WORK TO COMPLETE - Your answer should repeat exactly the lines from the one holding "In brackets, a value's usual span" through the end of the data, and it should contain no pictures.
DATA SHOWN Block Start
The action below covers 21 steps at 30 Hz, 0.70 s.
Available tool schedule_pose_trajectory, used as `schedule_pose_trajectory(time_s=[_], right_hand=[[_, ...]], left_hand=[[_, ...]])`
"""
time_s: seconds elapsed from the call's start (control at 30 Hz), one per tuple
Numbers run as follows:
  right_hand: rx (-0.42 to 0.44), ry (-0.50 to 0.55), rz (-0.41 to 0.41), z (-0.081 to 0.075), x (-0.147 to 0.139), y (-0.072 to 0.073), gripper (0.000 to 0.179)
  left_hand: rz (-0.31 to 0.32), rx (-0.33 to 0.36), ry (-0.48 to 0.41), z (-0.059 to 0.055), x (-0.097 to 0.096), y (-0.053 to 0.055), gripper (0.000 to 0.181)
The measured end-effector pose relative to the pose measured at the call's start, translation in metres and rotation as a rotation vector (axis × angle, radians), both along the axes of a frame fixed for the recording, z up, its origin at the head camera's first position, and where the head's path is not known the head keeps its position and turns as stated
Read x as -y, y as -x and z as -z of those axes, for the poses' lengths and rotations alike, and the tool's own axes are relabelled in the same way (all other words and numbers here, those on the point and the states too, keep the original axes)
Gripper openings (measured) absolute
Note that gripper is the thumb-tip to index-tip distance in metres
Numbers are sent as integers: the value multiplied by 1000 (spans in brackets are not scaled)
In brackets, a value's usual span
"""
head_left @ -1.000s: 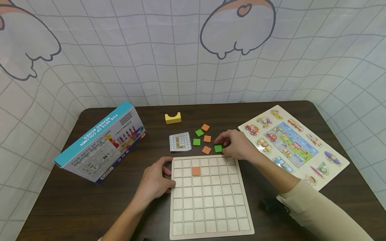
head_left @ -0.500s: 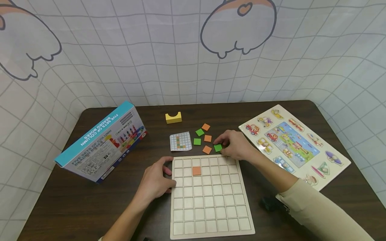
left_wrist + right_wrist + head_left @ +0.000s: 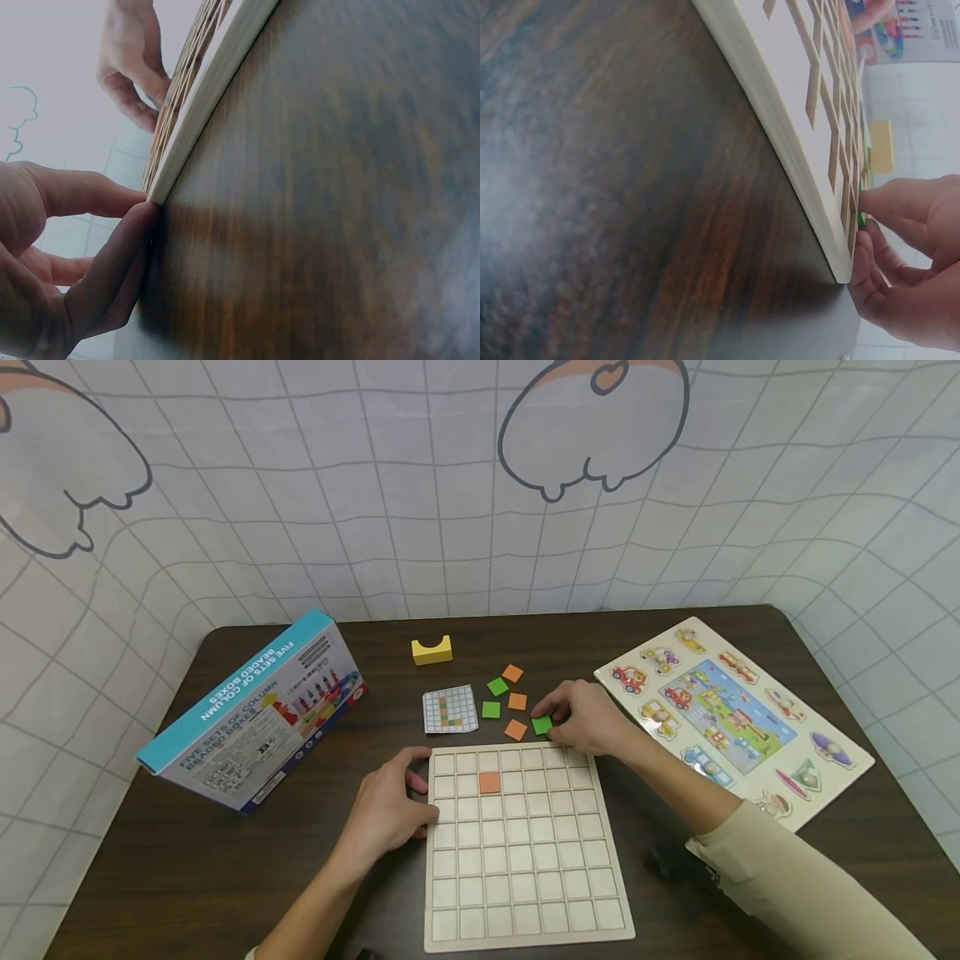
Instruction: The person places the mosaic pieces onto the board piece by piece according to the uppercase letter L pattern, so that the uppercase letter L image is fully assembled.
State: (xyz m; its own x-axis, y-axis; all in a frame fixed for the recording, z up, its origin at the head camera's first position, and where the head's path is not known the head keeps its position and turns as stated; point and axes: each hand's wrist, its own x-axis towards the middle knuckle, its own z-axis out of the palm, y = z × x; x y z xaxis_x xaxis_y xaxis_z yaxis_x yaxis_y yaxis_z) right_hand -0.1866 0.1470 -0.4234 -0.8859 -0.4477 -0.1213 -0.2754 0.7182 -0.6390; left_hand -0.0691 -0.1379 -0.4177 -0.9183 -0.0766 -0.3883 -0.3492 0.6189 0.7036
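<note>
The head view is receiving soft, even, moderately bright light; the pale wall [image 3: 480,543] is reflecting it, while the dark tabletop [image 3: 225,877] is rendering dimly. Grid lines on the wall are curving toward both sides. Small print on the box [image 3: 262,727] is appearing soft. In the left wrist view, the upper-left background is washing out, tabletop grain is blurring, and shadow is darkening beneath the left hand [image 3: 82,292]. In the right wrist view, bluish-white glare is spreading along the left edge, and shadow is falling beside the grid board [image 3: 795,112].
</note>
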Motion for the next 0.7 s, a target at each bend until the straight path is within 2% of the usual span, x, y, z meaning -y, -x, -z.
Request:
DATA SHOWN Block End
RESPONSE -
In brackets, a value's usual span
"""
head_left @ -1.000s: 
head_left @ -0.500s: 
left_wrist + right_wrist + head_left @ +0.000s: 
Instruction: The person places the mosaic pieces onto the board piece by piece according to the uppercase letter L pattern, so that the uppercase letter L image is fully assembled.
State: (xyz m; its own x-axis, y-axis; all in a frame fixed for the recording, z up, its origin at the head camera's first position, and where the head's path is not known the head keeps its position and turns as stated; point and axes: each hand's wrist, its own x-axis towards the middle knuckle, its own z-axis out of the palm, y = z × x; x y z xaxis_x xaxis_y xaxis_z yaxis_x yaxis_y yaxis_z) right_hand -0.1866 0.1470 -0.4234 -0.8859 -0.4477 -0.1213 -0.2754 0.7182 -0.6390; left_hand -0.0691 -0.1379 -0.4177 -0.9183 -0.0766 -0.3883 -0.3492 0.6189 0.7036
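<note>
The head view is receiving soft, even, moderately bright light; the pale wall [image 3: 480,543] is reflecting it, while the dark tabletop [image 3: 225,877] is rendering dimly. Grid lines on the wall are curving toward both sides. Small print on the box [image 3: 262,727] is appearing soft. In the left wrist view, the upper-left background is washing out, tabletop grain is blurring, and shadow is darkening beneath the left hand [image 3: 82,292]. In the right wrist view, bluish-white glare is spreading along the left edge, and shadow is falling beside the grid board [image 3: 795,112].
</note>
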Motion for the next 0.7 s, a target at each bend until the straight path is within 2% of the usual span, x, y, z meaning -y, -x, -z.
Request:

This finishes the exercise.